Exercise directions:
Retype, exactly as they appear below, the lines between the line holding "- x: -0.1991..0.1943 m" and the line holding "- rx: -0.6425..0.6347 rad", both ends included.

Given data:
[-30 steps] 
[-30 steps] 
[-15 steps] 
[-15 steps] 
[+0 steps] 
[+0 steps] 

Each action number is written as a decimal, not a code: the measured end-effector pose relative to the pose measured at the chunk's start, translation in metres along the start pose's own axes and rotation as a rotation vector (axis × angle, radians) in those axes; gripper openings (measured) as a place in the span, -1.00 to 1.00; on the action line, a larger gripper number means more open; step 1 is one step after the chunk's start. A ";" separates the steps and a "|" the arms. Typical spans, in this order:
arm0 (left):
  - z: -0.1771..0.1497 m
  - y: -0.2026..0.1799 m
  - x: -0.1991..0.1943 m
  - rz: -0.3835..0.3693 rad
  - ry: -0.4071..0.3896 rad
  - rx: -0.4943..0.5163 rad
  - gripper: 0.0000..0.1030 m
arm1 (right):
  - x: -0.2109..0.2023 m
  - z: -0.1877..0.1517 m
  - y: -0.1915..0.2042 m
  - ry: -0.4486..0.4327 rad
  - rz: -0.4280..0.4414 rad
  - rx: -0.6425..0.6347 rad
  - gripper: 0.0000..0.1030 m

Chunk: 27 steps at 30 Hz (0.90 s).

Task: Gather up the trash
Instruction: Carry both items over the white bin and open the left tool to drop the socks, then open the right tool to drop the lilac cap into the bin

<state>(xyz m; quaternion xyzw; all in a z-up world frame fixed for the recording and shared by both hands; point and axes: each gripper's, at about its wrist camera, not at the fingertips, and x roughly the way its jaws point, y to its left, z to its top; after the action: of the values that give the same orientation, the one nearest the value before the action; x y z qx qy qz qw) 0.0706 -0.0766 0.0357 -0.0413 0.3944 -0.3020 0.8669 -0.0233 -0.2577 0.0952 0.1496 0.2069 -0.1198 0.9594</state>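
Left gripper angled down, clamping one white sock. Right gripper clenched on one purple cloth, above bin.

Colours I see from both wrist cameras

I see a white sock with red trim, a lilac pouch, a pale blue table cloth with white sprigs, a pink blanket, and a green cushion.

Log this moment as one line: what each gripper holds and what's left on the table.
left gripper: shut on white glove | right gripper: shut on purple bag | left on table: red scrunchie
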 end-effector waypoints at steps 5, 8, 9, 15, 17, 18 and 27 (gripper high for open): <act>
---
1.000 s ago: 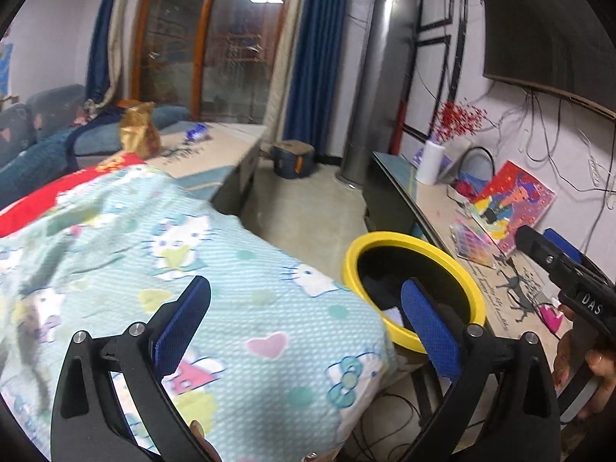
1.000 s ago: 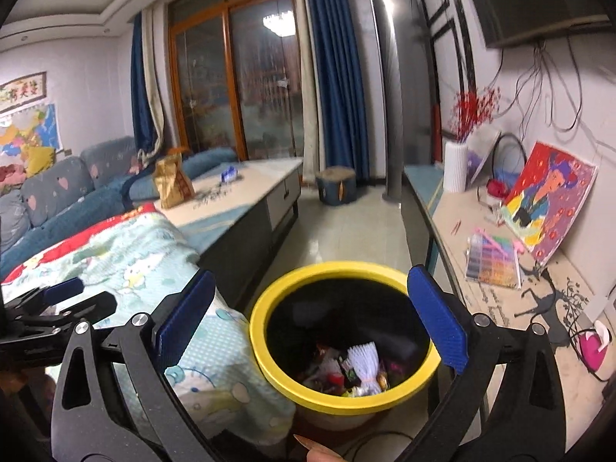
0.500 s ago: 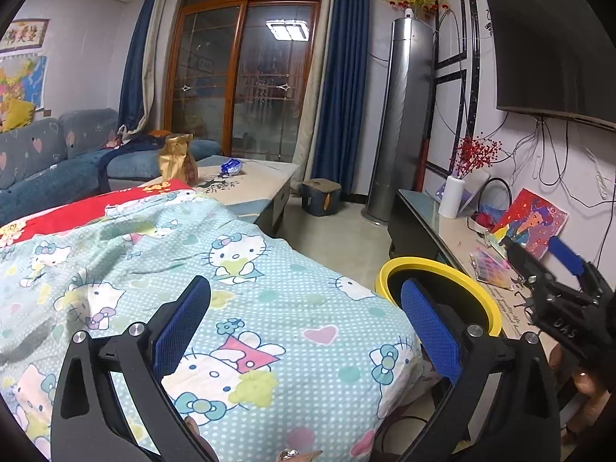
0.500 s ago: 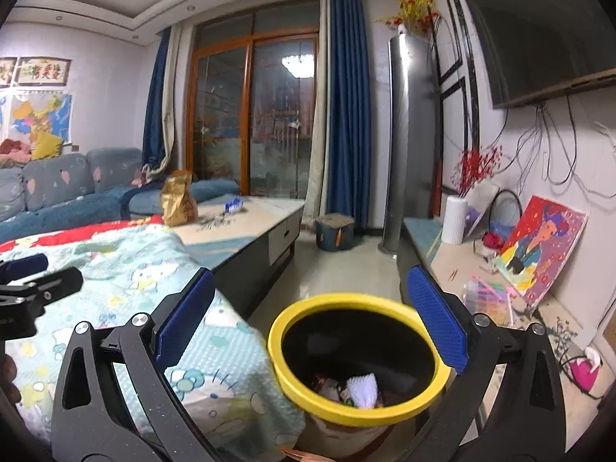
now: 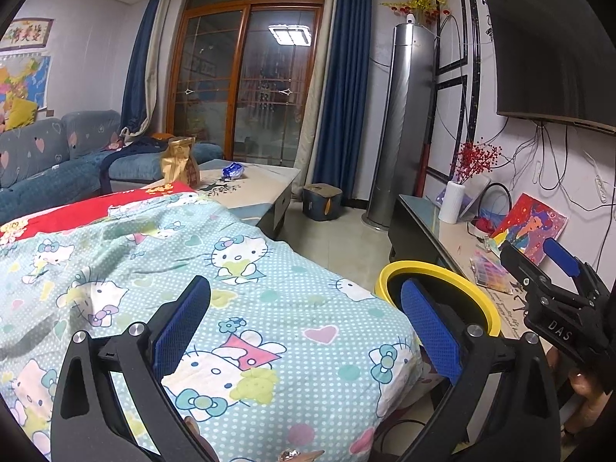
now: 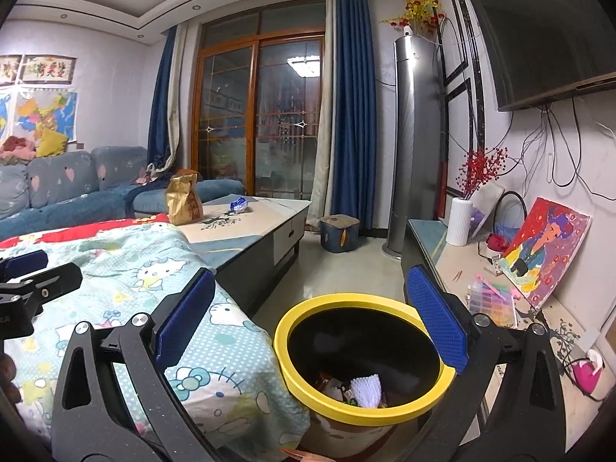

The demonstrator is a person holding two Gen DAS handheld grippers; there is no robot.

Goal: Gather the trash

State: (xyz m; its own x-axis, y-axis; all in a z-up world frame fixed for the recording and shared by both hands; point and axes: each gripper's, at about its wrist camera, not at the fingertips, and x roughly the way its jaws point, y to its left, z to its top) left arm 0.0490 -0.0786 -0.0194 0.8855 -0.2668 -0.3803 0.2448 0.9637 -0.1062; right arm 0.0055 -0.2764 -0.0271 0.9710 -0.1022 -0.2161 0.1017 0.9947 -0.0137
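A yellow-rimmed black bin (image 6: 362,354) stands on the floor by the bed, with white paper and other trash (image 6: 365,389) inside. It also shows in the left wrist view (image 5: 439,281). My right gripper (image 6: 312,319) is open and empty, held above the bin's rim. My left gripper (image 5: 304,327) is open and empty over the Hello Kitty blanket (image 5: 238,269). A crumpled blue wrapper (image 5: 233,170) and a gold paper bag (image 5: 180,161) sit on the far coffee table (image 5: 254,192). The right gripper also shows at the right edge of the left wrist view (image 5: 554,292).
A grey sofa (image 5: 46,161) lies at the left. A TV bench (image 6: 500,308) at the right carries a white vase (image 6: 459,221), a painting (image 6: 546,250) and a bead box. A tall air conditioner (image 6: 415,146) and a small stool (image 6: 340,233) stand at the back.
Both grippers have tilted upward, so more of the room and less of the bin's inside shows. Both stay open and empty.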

Answer to this task:
  - x: -0.1991..0.1943 m
  - rz: -0.3835..0.3693 rad
  - ry: -0.4071..0.3896 rad
  - rx: -0.4943..0.5163 rad
  - gripper: 0.0000..0.1030 m
arm1 (right):
  - x: -0.2109..0.2023 m
  - z: -0.1877..0.1517 m
  - y: -0.1915..0.2042 m
  - ry: -0.4486..0.4327 rad
  - rz: -0.4280..0.4414 rad
  - rx: -0.6425..0.6347 rad

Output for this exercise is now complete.